Designing a Comfortable Living Space

A successful turkey farm is built on a solid foundation of well-designed living quarters. Giving turkeys enough space allows them to roam freely, expand their wings, and engage in other natural behaviours. To avoid overpopulation and tension among the flock, it is crucial to follow the industry-recommended spacing requirements in this regard.

Additionally, the type of flooring is crucial in providing comfort. Choosing easy-to-clean, non-slip surfaces reduces the chance of accidents while also creating a safe environment.

Ventilation and Temperature Control

Every turkey housing construction must maintain the ideal levels of ventilation and warmth. The right airflow controls moisture levels, lowers the chance of respiratory problems, and removes dangerous gases. A steady supply of fresh air is guaranteed by natural ventilation through well-placed windows and vents, supplemented by mechanical devices if necessary.

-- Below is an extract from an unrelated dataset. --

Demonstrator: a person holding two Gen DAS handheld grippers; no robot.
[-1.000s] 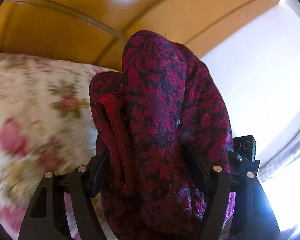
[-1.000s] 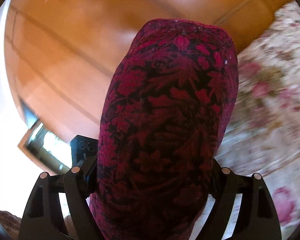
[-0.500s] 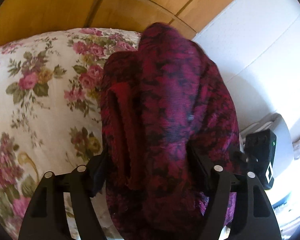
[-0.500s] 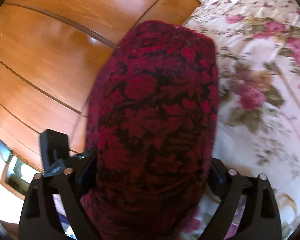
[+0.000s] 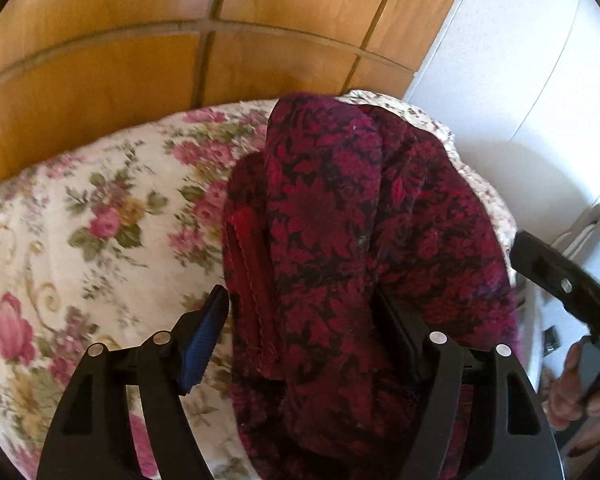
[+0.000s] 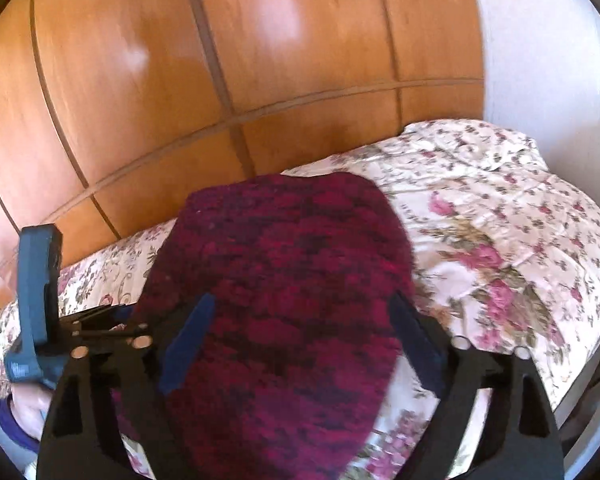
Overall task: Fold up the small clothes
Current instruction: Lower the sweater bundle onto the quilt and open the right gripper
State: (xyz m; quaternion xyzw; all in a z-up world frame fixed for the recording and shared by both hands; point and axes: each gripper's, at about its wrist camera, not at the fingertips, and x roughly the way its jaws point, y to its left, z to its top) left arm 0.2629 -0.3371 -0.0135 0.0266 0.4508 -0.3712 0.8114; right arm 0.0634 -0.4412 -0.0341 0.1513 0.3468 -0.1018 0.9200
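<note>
Both grippers — left gripper (image 5: 300, 312), right gripper (image 6: 300, 316) — now spread, having released the folded red garment (image 5: 340, 240) onto the floral bed (image 5: 100, 208): fold placed

**Bed, panelling and wall**

A floral bedspread (image 5: 100, 220) with pink roses on cream fills the lower left of the left wrist view and the right of the right wrist view. Orange-brown wooden panelling (image 6: 180, 80) with dark grooves spans the top of both. A white wall (image 5: 520, 80) occupies the upper right.
</note>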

Controlling the temperature is similarly important, especially in areas vulnerable to extreme weather. Precision regulation is made possible by using contemporary technologies like thermostats and climate control systems, ensuring that turkeys are kept comfortable all year long.

Nesting and Roosting Areas

The general health and reproductive success of the turkey flock depend on the creation of favourable nesting and roosting areas. Hens can lay their eggs safely in adequate nesting boxes that are filled with clean, dry bedding. To reduce disturbances, these boxes ought to be put in a quiet location.

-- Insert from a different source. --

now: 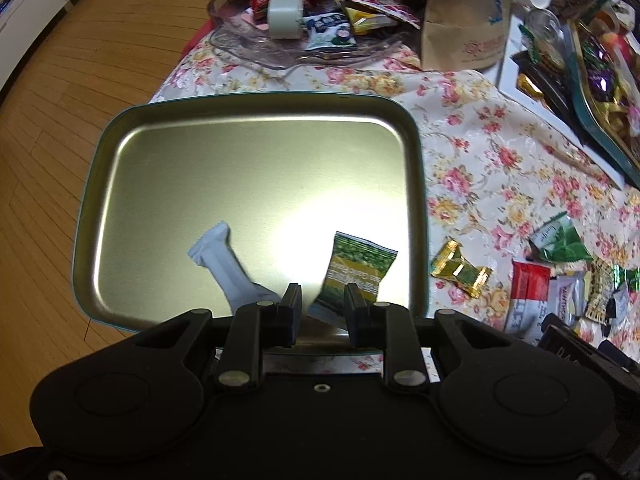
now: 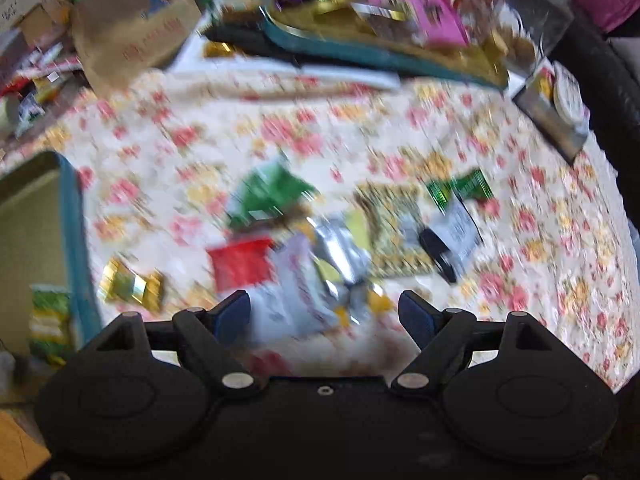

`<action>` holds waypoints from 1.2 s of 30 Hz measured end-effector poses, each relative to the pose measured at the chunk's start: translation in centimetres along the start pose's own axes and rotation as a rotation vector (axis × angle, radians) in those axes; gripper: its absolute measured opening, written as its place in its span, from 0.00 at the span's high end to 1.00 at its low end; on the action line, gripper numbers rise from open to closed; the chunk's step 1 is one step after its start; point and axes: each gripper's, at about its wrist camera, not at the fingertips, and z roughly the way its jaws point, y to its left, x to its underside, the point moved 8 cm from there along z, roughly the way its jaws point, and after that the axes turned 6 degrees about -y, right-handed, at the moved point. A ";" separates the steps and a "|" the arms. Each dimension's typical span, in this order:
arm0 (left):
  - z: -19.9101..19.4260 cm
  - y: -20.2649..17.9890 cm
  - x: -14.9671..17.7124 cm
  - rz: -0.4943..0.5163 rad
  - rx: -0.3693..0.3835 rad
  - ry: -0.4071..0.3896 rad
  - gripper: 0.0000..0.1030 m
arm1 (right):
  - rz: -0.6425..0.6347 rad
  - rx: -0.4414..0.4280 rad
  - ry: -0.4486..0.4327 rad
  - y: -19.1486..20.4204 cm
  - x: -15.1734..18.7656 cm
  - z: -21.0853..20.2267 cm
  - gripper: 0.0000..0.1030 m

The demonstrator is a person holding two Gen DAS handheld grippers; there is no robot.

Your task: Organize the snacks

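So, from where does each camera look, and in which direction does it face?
Left wrist: sits on the left gripper, faces steeply down into the metal tin; only its two black fingers show, with nothing between them.
Right wrist: sits on the right gripper, faces down at the snack pile; its fingers stand wide apart, picture blurred.
Shared: the tin, the gold candy and the floral tablecloth.

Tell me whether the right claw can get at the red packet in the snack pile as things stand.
Probably yes. The right claw is open above the pile, and the red packet lies on top just ahead of its left finger, nothing covering it. The view is blurred, so this is not certain.
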 end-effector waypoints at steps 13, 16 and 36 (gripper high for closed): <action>0.1 -2.6 0.8 0.068 -0.010 0.016 0.68 | 0.076 -0.127 0.183 -3.1 2.8 4.2 0.00; 0.3 -2.7 0.9 0.077 -0.014 0.018 0.68 | 0.053 -0.137 0.162 -3.4 2.7 4.5 0.00; 0.4 -3.8 1.3 0.105 -0.017 0.032 0.68 | -0.040 -0.196 -0.167 -3.9 4.6 2.8 0.00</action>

Roosting locations must be elevated to mirror the birds’ tendency to perch. Strong and well-made roosts not only provide a sense of security but also aid in the development of strong legs and feet.

 Reproduction and Breeding

Natural mating or artificial insemination are the two main factors in turkey reproduction. Toms, the male turkeys, are introduced to hens, the female turkeys, in a natural mating process. To guarantee optimal fertility rates and prevent putting the toms under too much strain during breeding, farmers use mating ratios.

Another extensively used technique in breeding turkeys is artificial insemination. It enables careful parent bird selection based on predetermined qualities and permits farmers to preserve genetic variation by employing semen from various toms. Using this method, semen is taken from particular toms and placed inside the hens’ reproductive system. Artificial insemination helps expand the gene pool, which lowers the chance of inbreeding while providing control over breeding outcomes.

After fertilisation, the development of turkey eggs is carefully monitored. The right environmental factors, such as humidity and temperature, are provided by farmers to promote healthy embryonic growth. To detect and address any problems like infertility or abnormalities, the incubation phase must be regularly monitored.

Farmers that raise turkeys also pay special attention to broodiness, which is a hen’s innate desire to incubate and hatch eggs. Some hens have pronounced broodiness, whereas others do not. Farmers may decide to increase broodiness using specific triggers, such as offering secluded nesting places or utilising artificial lighting and environmental controls, in order to promote effective hatching and nurturing of chicks.

Careful documentation and ongoing assessment of breeding methods and results are necessary for managing reproduction and breeding in turkey farming. To make informed choices about upcoming breeding programmes, farmers must keep an eye on fertility rates, hatchability, and overall production.

Daily Care and Maintenance

Cleaning and Sanitation Practices

To ensure the health of the turkey, the surroundings must be kept clean. Keep the coop, nesting sites, and feeding stations clean and sanitary on a regular basis. Clean up any leftover feed and dirty bedding right away. This lessens stress on the birds and aids in the prevention of disease transmission.

Make sure there is always access to fresh water, and clean waterers every day to avoid infection. Use safe and approved disinfectants to clean surfaces and equipment, paying close attention to places where bacteria are likely to thrive.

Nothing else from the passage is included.